TASK GOAL ▸
Leaving the pictures aside, transcribe every line below exactly.

DATA PROVIDED ▸

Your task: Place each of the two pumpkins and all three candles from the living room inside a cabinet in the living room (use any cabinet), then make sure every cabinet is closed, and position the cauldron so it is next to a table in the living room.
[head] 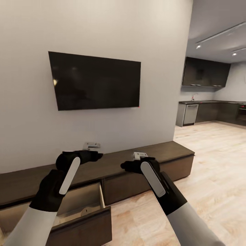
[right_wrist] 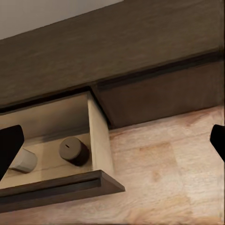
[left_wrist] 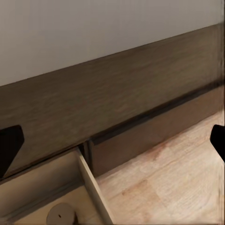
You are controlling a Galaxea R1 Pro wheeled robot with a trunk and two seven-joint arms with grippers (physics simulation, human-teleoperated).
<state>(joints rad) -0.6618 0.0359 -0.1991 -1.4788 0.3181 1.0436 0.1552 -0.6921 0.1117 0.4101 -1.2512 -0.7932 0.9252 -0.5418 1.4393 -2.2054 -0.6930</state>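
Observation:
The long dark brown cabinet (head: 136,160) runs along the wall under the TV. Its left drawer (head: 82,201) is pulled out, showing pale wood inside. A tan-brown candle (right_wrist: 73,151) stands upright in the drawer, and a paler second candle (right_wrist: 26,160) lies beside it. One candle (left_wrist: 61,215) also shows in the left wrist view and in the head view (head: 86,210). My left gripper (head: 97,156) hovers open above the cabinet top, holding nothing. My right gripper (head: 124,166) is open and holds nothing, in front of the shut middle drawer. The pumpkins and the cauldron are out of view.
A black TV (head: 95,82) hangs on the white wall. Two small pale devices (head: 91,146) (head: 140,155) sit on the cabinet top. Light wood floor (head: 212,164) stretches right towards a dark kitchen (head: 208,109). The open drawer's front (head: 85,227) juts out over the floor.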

ANSWER TO THE PROBLEM ▸
Your task: Place each of the two pumpkins and all three candles from the living room inside a cabinet in the living room (use any cabinet), then make sure every cabinet is closed, and position the cauldron so it is next to a table in the living room.
[head] 
[right_wrist] 
[left_wrist] 
You are controlling a Galaxea R1 Pro wheeled robot with a trunk and two seven-joint arms with grippers (physics simulation, human-teleoperated).
<state>(joints rad) -0.6618 0.0359 -0.1991 -1.4788 0.3181 1.0436 0.1552 -0.6921 0.1117 0.4101 -1.2512 -0.7932 0.9252 -0.5418 1.4393 -2.2054 -0.6930</state>
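Observation:
The long dark brown cabinet (head: 136,160) runs along the wall under the TV. Its left drawer (head: 82,201) is pulled out, showing pale wood inside. A tan-brown candle (right_wrist: 73,151) stands upright in the drawer, and a paler second candle (right_wrist: 26,160) lies beside it. One candle (left_wrist: 61,215) also shows in the left wrist view and in the head view (head: 86,210). My left gripper (head: 97,156) hovers open above the cabinet top, holding nothing. My right gripper (head: 124,166) is open and holds nothing, in front of the shut middle drawer. The pumpkins and the cauldron are out of view.
A black TV (head: 95,82) hangs on the white wall. Two small pale devices (head: 91,146) (head: 140,155) sit on the cabinet top. Light wood floor (head: 212,164) stretches right towards a dark kitchen (head: 208,109). The open drawer's front (head: 85,227) juts out over the floor.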

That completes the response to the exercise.